You are viewing a plain text version of this content. The canonical link for it is here.
Posted to commits@kudu.apache.org by to...@apache.org on 2016/03/08 21:26:46 UTC
[3/3] incubator-kudu git commit: client_failover-itest: fix flakiness
with opid mismatches
client_failover-itest: fix flakiness with opid mismatches
This fixes a common source of flakiness, particular in TSAN builds. The issue
was that we were assuming that, if the TestWorkload wrote N batches, that would
correspond exactly to N log operations on the server side. That actually isn't
the case -- there are some interleavings in which the client 'Batcher' can
split a single Flush call into multiple RPCs, and we don't make any strong
guarantees that a Flush is atomic, even though it is almost all the time.
The fix is simple: switch to single-row batches, which can't be split up
into the client.
On an earlier revision of this patch, I was able to run the
DeleteLeaderWhileScanning tests 5000 times in TSAN with only a few failures[1].
I ran 1000 on the latest revision[2]. The remaining failures seem to be an
unrelated data race on RaftConsensus shutdown.

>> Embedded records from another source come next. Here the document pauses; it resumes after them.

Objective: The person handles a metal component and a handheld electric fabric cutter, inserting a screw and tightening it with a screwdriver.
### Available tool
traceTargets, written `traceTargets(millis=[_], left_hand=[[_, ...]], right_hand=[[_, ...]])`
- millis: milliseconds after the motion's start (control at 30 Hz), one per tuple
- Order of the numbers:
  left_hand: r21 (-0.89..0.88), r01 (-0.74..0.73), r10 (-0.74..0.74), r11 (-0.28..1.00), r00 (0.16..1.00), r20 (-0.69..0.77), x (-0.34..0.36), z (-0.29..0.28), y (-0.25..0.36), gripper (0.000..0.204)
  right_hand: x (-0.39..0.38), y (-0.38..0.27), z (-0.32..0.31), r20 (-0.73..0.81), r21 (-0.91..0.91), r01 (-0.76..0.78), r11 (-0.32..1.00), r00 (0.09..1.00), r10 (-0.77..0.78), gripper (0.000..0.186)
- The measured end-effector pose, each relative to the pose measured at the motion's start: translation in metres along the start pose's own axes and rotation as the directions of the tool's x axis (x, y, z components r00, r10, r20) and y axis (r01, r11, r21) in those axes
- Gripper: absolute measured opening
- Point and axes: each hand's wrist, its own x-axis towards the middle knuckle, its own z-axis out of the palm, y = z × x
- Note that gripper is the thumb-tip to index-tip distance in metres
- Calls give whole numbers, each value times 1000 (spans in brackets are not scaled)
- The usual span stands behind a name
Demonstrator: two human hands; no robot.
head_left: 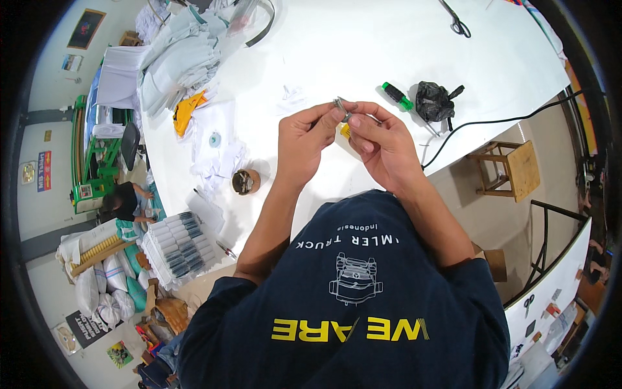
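Note:
Above the white table, my left hand [308, 137] and my right hand [383, 141] meet with their fingertips closed on a small grey metal part [342, 109]. Fingers cover much of it, so its kind does not show. Just below, a yellow object [345, 130] shows between the hands, partly hidden by my right fingers; whether it is held or lies on the table I cannot tell. To the right of my right hand lie a green-and-black screwdriver [397, 96] and a knotted black plastic bag [435, 101].
A brown round container [245, 182] stands on the table [311, 52] at left, near white cloths and an orange cloth [188, 111]. Black scissors [460, 27] lie at the far right. A black cable [492, 121] crosses the right edge, by a wooden stool [512, 170]. Someone sits far left.

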Motion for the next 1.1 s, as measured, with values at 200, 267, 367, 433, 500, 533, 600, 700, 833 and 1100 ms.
traceTargets(millis=[200, 267, 367, 433, 500, 533, 600, 700, 833, 1100], left_hand=[[145, -15, 14, 989, 1000, 9, -6, -2, 8, 25], [148, -13, 9, 989, 1000, 26, -8, -6, 1, 25], [225, 8, -12, 974, 1000, 17, -11, -11, -10, 26], [322, -38, 34, 946, 999, 18, -12, -12, -13, 26], [382, -77, 73, 921, 997, 27, -12, -13, -14, 26], [396, -95, 89, 913, 995, 35, -11, -13, -14, 26], [442, -134, 131, 887, 991, 38, -12, -13, -13, 26], [537, -186, 187, 823, 981, 54, -15, -11, -6, 26], [607, -194, 150, 770, 981, 123, -16, -15, 3, 27], [538, -209, 153, 816, 977, 148, -16, -21, -12, 32]], right_hand=[[0, -2, -7, 107, 102, -97, 990, 991, 86, 28], [5, 3, -16, 110, 95, -114, 989, 988, 103, 28], [7, 6, -24, 99, 107, -156, 982, 984, 145, 28], [8, 9, -26, 85, 101, -167, 981, 984, 159, 29], [9, 13, -27, 71, 71, -162, 984, 985, 157, 30], [9, 14, -26, 65, 53, -152, 987, 987, 148, 30], [9, 14, -24, 54, 14, -131, 991, 990, 130, 30], [8, 12, -26, 51, -83, -156, 984, 986, 160, 32], [7, 6, -27, 49, -173, -219, 960, 972, 231, 36], [7, 3, -29, 62, -281, -256, 925, 957, 284, 26]])
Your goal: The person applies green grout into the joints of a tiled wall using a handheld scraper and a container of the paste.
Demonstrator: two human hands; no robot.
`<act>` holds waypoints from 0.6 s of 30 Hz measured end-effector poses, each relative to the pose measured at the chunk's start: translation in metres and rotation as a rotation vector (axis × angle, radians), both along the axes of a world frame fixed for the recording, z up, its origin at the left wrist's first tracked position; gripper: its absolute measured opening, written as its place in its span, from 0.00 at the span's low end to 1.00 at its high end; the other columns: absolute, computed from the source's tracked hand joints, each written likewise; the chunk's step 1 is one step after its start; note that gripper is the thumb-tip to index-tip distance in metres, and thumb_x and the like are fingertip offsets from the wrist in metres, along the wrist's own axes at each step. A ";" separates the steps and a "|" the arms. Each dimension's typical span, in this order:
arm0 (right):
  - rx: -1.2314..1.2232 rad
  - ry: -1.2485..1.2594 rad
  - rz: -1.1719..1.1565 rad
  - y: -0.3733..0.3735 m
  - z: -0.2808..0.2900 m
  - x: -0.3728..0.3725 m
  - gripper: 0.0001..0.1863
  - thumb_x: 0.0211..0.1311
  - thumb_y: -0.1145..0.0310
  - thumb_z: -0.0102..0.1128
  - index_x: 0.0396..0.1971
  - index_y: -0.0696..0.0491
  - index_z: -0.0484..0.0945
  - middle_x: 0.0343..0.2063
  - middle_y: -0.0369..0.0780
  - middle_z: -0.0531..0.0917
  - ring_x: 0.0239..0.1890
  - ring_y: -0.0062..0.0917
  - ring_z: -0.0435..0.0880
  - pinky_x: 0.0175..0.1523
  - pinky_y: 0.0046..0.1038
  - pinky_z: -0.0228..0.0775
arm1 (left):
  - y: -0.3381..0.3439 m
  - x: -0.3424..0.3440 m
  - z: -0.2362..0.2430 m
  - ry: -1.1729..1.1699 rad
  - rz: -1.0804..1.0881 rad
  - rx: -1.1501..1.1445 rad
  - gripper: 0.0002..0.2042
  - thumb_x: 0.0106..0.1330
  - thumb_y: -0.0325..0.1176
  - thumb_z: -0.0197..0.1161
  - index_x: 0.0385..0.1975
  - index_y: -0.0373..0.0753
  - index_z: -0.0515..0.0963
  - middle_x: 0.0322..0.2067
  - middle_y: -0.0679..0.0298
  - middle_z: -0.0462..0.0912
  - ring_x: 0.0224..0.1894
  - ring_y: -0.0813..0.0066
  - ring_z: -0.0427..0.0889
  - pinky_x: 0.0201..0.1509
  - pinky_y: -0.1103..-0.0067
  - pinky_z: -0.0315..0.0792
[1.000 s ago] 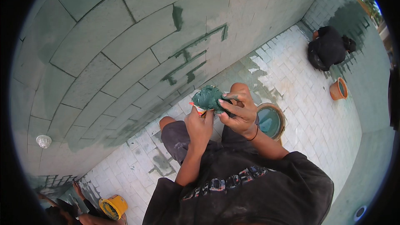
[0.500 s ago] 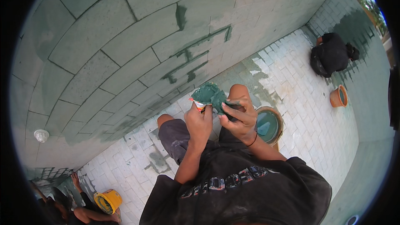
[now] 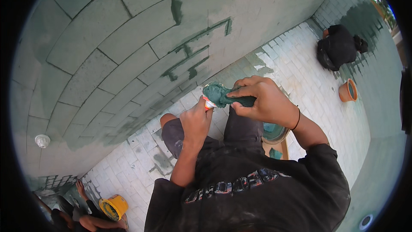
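Note:
My left hand (image 3: pixel 196 122) is closed around a small white-and-red printed cup or packet (image 3: pixel 208 104). Thick green paste (image 3: pixel 216 93), which looks like grout, heaps over its top. From the right, my right hand (image 3: pixel 270 99) grips a dark green ribbed piece (image 3: pixel 244 101), fingers above and thumb below. The inner end of that piece meets the paste. Its exact kind is hidden by the coating and my fingers. Both hands are over my knees, apart from the wall (image 3: pixel 128 47). A bucket of green mix (image 3: pixel 276 135) stands below my right forearm, partly covered by it.
Green smears mark the wall's tile joints, and a white fitting (image 3: pixel 42 141) juts out. A co-worker (image 3: pixel 339 47) crouches at the far right near an orange bucket (image 3: pixel 348 90). Another person (image 3: pixel 81 215) sits at the lower left beside a yellow bucket (image 3: pixel 113 207). White tiles (image 3: pixel 317 116) cover the floor.
My right hand has turned palm down and shifted right, its elbow swinging outward. The ribbed piece now lies more level against the paste. My left hand still holds the cup or packet, slightly lower.

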State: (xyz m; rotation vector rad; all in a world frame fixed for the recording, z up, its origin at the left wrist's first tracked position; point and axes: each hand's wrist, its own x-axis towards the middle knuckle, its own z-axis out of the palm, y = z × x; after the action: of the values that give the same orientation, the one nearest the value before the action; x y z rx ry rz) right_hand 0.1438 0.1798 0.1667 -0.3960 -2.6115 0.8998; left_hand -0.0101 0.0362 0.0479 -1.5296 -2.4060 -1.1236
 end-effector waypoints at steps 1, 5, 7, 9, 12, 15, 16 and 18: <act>0.010 -0.030 0.013 0.001 0.001 -0.001 0.15 0.51 0.65 0.69 0.37 0.58 0.88 0.31 0.47 0.84 0.35 0.43 0.83 0.42 0.39 0.76 | -0.001 0.001 0.001 0.011 -0.005 -0.006 0.14 0.57 0.33 0.73 0.39 0.37 0.79 0.18 0.56 0.81 0.22 0.53 0.82 0.24 0.63 0.71; 0.044 -0.181 0.049 0.007 -0.001 -0.004 0.15 0.51 0.62 0.68 0.34 0.58 0.89 0.29 0.47 0.85 0.35 0.44 0.84 0.43 0.40 0.76 | -0.004 0.002 0.001 0.022 -0.068 -0.072 0.14 0.58 0.35 0.72 0.41 0.39 0.79 0.19 0.56 0.81 0.23 0.53 0.83 0.25 0.63 0.71; 0.014 -0.250 0.103 0.013 -0.002 -0.006 0.15 0.50 0.65 0.68 0.35 0.59 0.88 0.30 0.48 0.86 0.32 0.43 0.85 0.42 0.36 0.77 | -0.003 0.003 0.001 0.004 -0.118 -0.134 0.14 0.59 0.36 0.72 0.41 0.39 0.79 0.19 0.55 0.81 0.24 0.52 0.83 0.26 0.62 0.72; -0.037 -0.355 0.159 0.024 -0.005 -0.009 0.15 0.50 0.66 0.68 0.35 0.60 0.88 0.29 0.47 0.87 0.30 0.39 0.86 0.40 0.33 0.78 | 0.000 0.004 0.002 -0.023 -0.165 -0.207 0.14 0.60 0.37 0.71 0.41 0.38 0.80 0.20 0.54 0.82 0.25 0.51 0.83 0.27 0.60 0.72; -0.201 -0.581 0.218 0.044 -0.010 -0.020 0.13 0.53 0.64 0.69 0.34 0.59 0.88 0.28 0.41 0.88 0.28 0.28 0.87 0.35 0.29 0.78 | 0.004 0.009 -0.001 -0.133 -0.160 -0.280 0.12 0.60 0.37 0.70 0.37 0.36 0.81 0.22 0.48 0.82 0.29 0.46 0.82 0.32 0.57 0.72; -0.505 -0.774 0.165 0.057 -0.025 -0.028 0.12 0.57 0.63 0.69 0.33 0.58 0.88 0.26 0.37 0.87 0.27 0.20 0.85 0.29 0.24 0.77 | 0.005 0.012 -0.010 -0.143 -0.114 -0.349 0.13 0.63 0.39 0.68 0.37 0.36 0.81 0.23 0.47 0.82 0.29 0.43 0.83 0.33 0.56 0.73; -0.612 -0.773 0.136 0.064 -0.044 -0.027 0.13 0.58 0.63 0.69 0.32 0.58 0.88 0.26 0.38 0.86 0.27 0.20 0.85 0.29 0.22 0.77 | 0.004 0.013 -0.010 -0.123 -0.107 -0.365 0.13 0.63 0.40 0.67 0.38 0.36 0.81 0.23 0.48 0.83 0.29 0.44 0.83 0.33 0.57 0.74; -0.855 -0.757 0.067 0.074 -0.069 -0.024 0.12 0.60 0.63 0.68 0.34 0.57 0.87 0.28 0.37 0.85 0.27 0.18 0.84 0.28 0.19 0.78 | 0.004 0.014 -0.011 -0.080 -0.097 -0.385 0.13 0.65 0.40 0.66 0.40 0.36 0.81 0.23 0.49 0.83 0.28 0.46 0.85 0.32 0.58 0.76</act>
State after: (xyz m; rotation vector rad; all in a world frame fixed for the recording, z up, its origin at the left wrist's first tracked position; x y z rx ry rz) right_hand 0.1200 0.2533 0.0973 -1.0265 -2.6861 2.2421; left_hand 0.0039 0.0402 0.0368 -1.7513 -2.7533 -0.7772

[1] http://dist-test.cloudera.org/job?job_id=todd.1457413245.29963
[2] http://dist-test.cloudera.org/job?job_id=todd.1457464975.21171
Change-Id: Ib3df1b3f5b0903f069a5e7ae3ba2a64c1c52a427
Reviewed-on: http://gerrit.cloudera.org:8080/2479
Reviewed-by: Mike Percy <mp...@apache.org>
Tested-by: Todd Lipcon <to...@apache.org>
Project: http://git-wip-us.apache.org/repos/asf/incubator-kudu/repo
Commit: http://git-wip-us.apache.org/repos/asf/incubator-kudu/commit/ebb37133
Tree: http://git-wip-us.apache.org/repos/asf/incubator-kudu/tree/ebb37133
Diff: http://git-wip-us.apache.org/repos/asf/incubator-kudu/diff/ebb37133
Branch: refs/heads/master
Commit: ebb371335c3ccc481d2e6f16da8b1193bb2c7af0
Parents: d24aa18
Author: Todd Lipcon <to...@apache.org>
Authored: Mon Mar 7 19:10:59 2016 -0800
Committer: Todd Lipcon <to...@apache.org>
Committed: Tue Mar 8 20:26:30 2016 +0000
----------------------------------------------------------------------
src/kudu/integration-tests/client_failover-itest.cc | 7 +++++++
src/kudu/integration-tests/test_workload.h | 3 +++
2 files changed, 10 insertions(+)
----------------------------------------------------------------------
http://git-wip-us.apache.org/repos/asf/incubator-kudu/blob/ebb37133/src/kudu/integration-tests/client_failover-itest.cc
----------------------------------------------------------------------
diff --git a/src/kudu/integration-tests/client_failover-itest.cc b/src/kudu/integration-tests/client_failover-itest.cc
index eb57fcc..de32b5f 100644
--- a/src/kudu/integration-tests/client_failover-itest.cc
+++ b/src/kudu/integration-tests/client_failover-itest.cc
@@ -69,6 +69,12 @@ TEST_P(ClientFailoverParamITest, TestDeleteLeaderWhileScanning) {
// Create the test table.
TestWorkload workload(cluster_.get());
workload.set_write_timeout_millis(kTimeout.ToMilliseconds());
+ // We count on each flush from the client corresponding to exactly one
+ // consensus operation in this test. If we use batches with more than one row,
+ // the client is allowed to (and will on rare occasion) break the batches
+ // up into more than one write request, resulting in more than one op
+ // in the log.
+ workload.set_write_batch_size(1);
workload.Setup();
// Figure out the tablet id.
@@ -120,6 +126,7 @@ TEST_P(ClientFailoverParamITest, TestDeleteLeaderWhileScanning) {
SleepFor(MonoDelta::FromMilliseconds(10));
}
workload.StopAndJoin();
+ LOG(INFO) << "workload completed " << workload.batches_completed() << " batches";
// We don't want the leader that takes over after we kill the first leader to
// be unsure whether the writes have been committed, so wait until all
http://git-wip-us.apache.org/repos/asf/incubator-kudu/blob/ebb37133/src/kudu/integration-tests/test_workload.h
----------------------------------------------------------------------
diff --git a/src/kudu/integration-tests/test_workload.h b/src/kudu/integration-tests/test_workload.h
index 4d106ed..307ae92 100644
--- a/src/kudu/integration-tests/test_workload.h
+++ b/src/kudu/integration-tests/test_workload.h
@@ -119,6 +119,9 @@ class TestWorkload {
// Return the number of batches in which we have successfully inserted at
// least one row.
+ // NOTE: it is not safe to assume that this is exactly equal to the number
+ // of log operations generated on the TS side. The client may split a single
+ // Flush() call into multiple batches.
int64_t batches_completed() const {
return batches_completed_.Load();
}